*WORK ITEM*. With the images removed, transcribe the listing that follows exactly.

☆ ☆ ☆

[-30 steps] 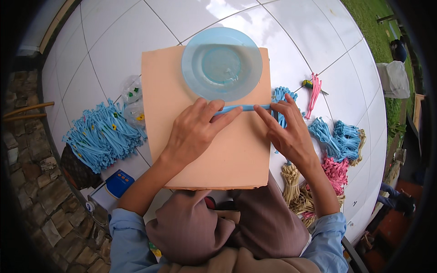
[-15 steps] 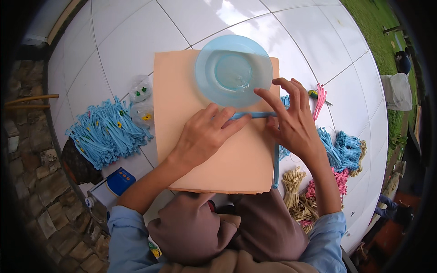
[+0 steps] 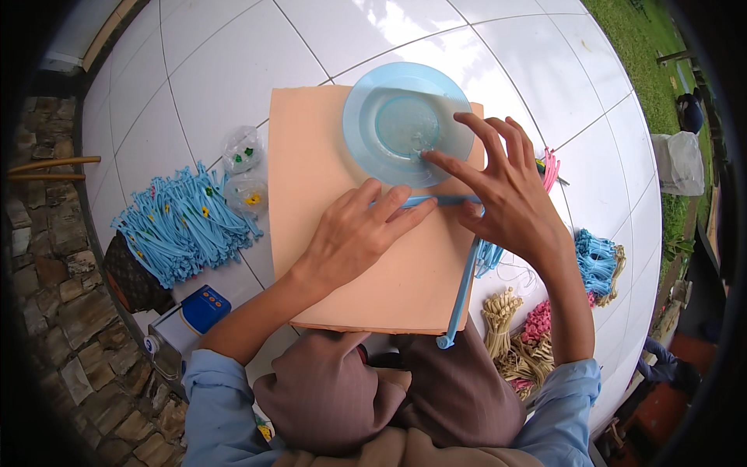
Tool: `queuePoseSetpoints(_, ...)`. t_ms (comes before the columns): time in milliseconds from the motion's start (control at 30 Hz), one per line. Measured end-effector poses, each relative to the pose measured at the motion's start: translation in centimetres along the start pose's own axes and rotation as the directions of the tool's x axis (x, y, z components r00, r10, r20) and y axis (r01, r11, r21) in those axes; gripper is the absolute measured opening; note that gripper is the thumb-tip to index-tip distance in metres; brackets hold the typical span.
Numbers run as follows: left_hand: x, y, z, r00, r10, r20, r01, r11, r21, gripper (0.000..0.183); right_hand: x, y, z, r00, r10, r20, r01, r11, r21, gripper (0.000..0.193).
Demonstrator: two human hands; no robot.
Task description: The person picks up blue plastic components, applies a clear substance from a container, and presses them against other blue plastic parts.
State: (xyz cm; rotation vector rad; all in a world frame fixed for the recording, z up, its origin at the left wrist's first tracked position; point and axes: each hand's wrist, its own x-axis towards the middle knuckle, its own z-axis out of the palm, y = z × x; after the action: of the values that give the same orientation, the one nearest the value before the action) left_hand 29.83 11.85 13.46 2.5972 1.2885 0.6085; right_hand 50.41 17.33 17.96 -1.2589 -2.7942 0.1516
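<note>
My left hand [image 3: 362,233] rests on the peach board [image 3: 366,296], its fingers pinching a thin light-blue strip [image 3: 449,200]. From there the strip runs right beneath my right thumb. A blue length with a knobbed end [image 3: 459,300] slants down over the board's right edge; whether it is the same piece is hidden under my hand. My right hand [image 3: 510,187] is spread open. Its index fingertip reaches into the clear blue plate [image 3: 362,148], at a patch of glossy, see-through stuff. The thumb is close to the strip; contact is hard to tell.
Left of the board lie a heap of blue strips [image 3: 183,222], plastic bags [image 3: 243,148] with small coloured pieces, and a blue-topped device [image 3: 206,309]. On the right are blue bundles [image 3: 595,261], tan bundles [image 3: 499,315] and pink ones [image 3: 537,321]. My knees are under the board.
My right hand has moved up and left, bringing its index fingertip from the plate's rim to inside it. The hanging blue length now slants inward at its lower end. My left hand keeps its pinch.
</note>
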Motion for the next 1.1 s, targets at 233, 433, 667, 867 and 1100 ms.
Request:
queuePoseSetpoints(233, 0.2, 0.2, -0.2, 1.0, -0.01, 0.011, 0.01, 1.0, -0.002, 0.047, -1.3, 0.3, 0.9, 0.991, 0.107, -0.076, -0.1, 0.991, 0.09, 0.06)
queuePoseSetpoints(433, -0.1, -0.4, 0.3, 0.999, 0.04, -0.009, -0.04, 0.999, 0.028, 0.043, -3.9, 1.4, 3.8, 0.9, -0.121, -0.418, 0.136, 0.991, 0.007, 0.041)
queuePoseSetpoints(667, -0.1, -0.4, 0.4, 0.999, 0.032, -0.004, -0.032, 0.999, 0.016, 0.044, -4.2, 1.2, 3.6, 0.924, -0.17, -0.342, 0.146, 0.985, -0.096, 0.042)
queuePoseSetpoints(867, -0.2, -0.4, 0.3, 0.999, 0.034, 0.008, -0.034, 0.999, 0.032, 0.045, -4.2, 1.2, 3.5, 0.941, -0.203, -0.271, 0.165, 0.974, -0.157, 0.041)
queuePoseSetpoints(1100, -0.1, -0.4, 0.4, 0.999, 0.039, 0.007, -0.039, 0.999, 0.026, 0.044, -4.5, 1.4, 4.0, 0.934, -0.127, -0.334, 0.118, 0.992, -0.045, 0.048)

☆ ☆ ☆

*TASK ANSWER*.
[-30 steps] 
[-15 steps] 
[+0 steps] 
Tool: `queuePoseSetpoints(_, ...)`. t_ms (comes before the columns): time in milliseconds from the motion's start (control at 30 Hz), one per line. Measured end-effector poses, each relative to the pose measured at the motion's start: translation in centimetres along the start pose's own axes and rotation as the directions of the tool's x axis (x, y, z components r00, r10, r20) and y axis (r01, r11, r21) in those axes; gripper is the absolute measured opening; note that gripper is the thumb-tip to index-tip distance in metres; brackets hold the typical span.
Numbers run as follows: left_hand: x, y, z, r00, r10, r20, r01, r11, r21, gripper (0.000..0.183); right_hand: x, y, z, r00, r10, r20, r01, r11, r21, gripper (0.000..0.193).
Demonstrator: two human hands; no robot.
Task description: The person picks up blue plastic components, applies a clear substance from a container, and presses them against other blue plastic parts.
State: (xyz cm; rotation vector rad; all in a world frame fixed for the recording, z up, its origin at the left wrist's first tracked position; point and axes: each hand's wrist, its own x-axis towards the middle knuckle, its own z-axis out of the palm, y = z × x; after the action: of the values that give the same orientation, the one nearest the value before the action) left_hand 29.83 11.85 13.46 2.5972 1.2885 0.6085; right_hand 50.41 17.33 17.96 -1.2589 -2.7942 0.1516
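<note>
My left hand [image 3: 362,233] rests on the peach board [image 3: 366,296], its fingers pinching a thin light-blue strip [image 3: 449,200]. From there the strip runs right beneath my right thumb. A blue length with a knobbed end [image 3: 459,300] slants down over the board's right edge; whether it is the same piece is hidden under my hand. My right hand [image 3: 510,187] is spread open. Its index fingertip reaches into the clear blue plate [image 3: 362,148], at a patch of glossy, see-through stuff. The thumb is close to the strip; contact is hard to tell.
Left of the board lie a heap of blue strips [image 3: 183,222], plastic bags [image 3: 243,148] with small coloured pieces, and a blue-topped device [image 3: 206,309]. On the right are blue bundles [image 3: 595,261], tan bundles [image 3: 499,315] and pink ones [image 3: 537,321]. My knees are under the board.
My right hand has moved up and left, bringing its index fingertip from the plate's rim to inside it. The hanging blue length now slants inward at its lower end. My left hand keeps its pinch.
</note>
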Motion for the next 1.1 s, targets at 233, 433, 667, 867 and 1100 ms.
Request:
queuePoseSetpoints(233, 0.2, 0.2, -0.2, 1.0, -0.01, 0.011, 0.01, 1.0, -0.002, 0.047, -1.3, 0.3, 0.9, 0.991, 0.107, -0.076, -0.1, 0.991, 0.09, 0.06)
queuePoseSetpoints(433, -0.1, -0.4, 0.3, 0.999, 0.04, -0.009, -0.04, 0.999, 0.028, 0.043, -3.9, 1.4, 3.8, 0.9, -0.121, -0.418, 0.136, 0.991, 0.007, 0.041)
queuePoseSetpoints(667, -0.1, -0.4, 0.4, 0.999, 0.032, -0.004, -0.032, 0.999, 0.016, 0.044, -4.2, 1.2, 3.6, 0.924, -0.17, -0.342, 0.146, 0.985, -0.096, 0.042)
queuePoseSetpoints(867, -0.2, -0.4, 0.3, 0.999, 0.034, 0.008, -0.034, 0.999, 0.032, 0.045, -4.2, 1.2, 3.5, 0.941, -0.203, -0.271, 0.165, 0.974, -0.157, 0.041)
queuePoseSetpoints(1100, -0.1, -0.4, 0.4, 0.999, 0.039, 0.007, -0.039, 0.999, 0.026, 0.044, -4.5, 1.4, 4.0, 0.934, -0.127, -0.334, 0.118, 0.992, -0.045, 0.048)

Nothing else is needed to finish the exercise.